Outre ce voyage nostalgique et fortement bénéfique, le film a vraiment de bonnes qualités artistiques : si le scénario a ses défauts (quelques ellipses, quelques incohérences héritées du roman, encore imparfait), les décors sont magnifiques et les trouvailles visuelles réjouissantes. Vrai conte initiatique et film authentique d'aventures, on traverse avec un plaisir communicatif toutes les épreuves. La banque et ses rails délirants, le bestiaires varié, les tableaux animés, les sorts, et ce final grandiose en suite d'énigmes à déjouer. Le miroir du Risèd est une superbe trouvaille, que le film traduit impeccablement, tandis que la partie d'échecs finale est un grand morceau de bravoure. Et puis il y a John Williams, en grande forme, qui nous pond un de ces thèmes mémorables dont lui seul à désormais le secret. Il y aura eu Star Wars, Indiana Jones, Jurassic Park et quelques autres, il serait de mauvaise foi de ne pas compter Harry Potter dans le lot, sorte de grand mouvement symphonique, extrêmement mélodieux, qui emprunte toujours à Mahler son goût des airs populaires et triviaux. Sans cet accompagnement musical enchanteur le film ne serait pas ce qu'il est.

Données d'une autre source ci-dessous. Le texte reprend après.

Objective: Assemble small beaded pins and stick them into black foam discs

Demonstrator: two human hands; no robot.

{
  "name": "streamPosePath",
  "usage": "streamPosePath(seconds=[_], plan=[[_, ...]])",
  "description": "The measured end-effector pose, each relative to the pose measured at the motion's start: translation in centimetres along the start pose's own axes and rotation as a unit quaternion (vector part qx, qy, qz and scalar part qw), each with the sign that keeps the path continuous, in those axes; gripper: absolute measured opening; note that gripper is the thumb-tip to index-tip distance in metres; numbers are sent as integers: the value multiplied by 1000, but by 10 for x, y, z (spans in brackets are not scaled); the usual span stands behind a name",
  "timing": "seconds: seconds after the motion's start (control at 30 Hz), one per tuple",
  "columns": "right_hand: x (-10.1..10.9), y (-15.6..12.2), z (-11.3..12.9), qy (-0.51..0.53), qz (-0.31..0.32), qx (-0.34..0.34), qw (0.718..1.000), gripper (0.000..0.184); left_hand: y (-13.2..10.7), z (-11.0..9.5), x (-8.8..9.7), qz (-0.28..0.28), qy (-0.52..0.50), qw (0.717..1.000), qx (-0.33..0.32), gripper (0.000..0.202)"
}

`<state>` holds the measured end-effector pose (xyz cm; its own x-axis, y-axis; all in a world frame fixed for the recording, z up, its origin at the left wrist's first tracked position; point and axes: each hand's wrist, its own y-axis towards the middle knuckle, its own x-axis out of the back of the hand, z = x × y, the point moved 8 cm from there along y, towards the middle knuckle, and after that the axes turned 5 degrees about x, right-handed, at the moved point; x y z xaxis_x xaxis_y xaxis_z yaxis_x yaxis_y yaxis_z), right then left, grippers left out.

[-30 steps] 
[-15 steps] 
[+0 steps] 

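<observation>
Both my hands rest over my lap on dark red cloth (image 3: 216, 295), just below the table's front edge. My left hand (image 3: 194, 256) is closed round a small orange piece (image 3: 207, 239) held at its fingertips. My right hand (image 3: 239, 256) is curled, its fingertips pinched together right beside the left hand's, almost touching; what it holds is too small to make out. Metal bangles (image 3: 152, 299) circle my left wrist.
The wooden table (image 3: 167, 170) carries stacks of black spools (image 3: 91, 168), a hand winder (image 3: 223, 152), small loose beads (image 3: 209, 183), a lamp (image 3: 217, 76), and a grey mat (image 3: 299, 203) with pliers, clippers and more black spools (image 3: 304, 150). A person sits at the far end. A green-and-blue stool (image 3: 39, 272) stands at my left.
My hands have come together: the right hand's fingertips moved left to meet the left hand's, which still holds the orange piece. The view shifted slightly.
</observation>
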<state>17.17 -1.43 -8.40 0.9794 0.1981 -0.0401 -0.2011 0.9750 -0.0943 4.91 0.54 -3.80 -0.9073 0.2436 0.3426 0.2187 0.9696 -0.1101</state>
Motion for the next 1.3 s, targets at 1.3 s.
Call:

Autre intérêt, et pas des moindres : revoir ce film en ayant lu et vu tous les autres, en ayant bien digéré l'histoire. Pour faire simple, il suffit d'observer Rogue dans ce film pour déceler la finesse de construction de la grande intrigue qui sous-tend tout le cycle. Ce n'est d'ailleurs qu'un détail parmi d'autres qui sont grandement appréciables.
On reconnaît enfin le style de Colombus, très "sous-Spielberg" et gavé de bons sentiments : la manière dont il filme l'intérieur bourgeois où vivent les Dursley n’est pas sans rappeler le bon temps de la série des "Maman..." avec cette tête à claques de Culkin. Alors oui, le film est tout de même très enfantin et un peu mièvre, mais il constitue un divertissement et un dépaysement comme on en a vu peu depuis (honnêtement, quelle autre saga que le Seigneur des anneaux peut rivaliser avec celle-ci pour la décennie 2000 ?), qui n'a rien fait d'autre que de poser les marques du renouveau du genre. Désormais difficile de lancer une saga familiale (comprenez pour enfants / ados) sans un schéma actanciel qui soit pompé sur celui-ci, sans créatures merveilleuses du même type, sans le héros qui vient de rien, etc. Certes c'est bien le Seigneur des anneaux qui a initié tout ceci en littérature, mais au cinéma les deux cycles furent tout à fait contemporains. Ne boudons pas ce plaisir, il vaut de l'or.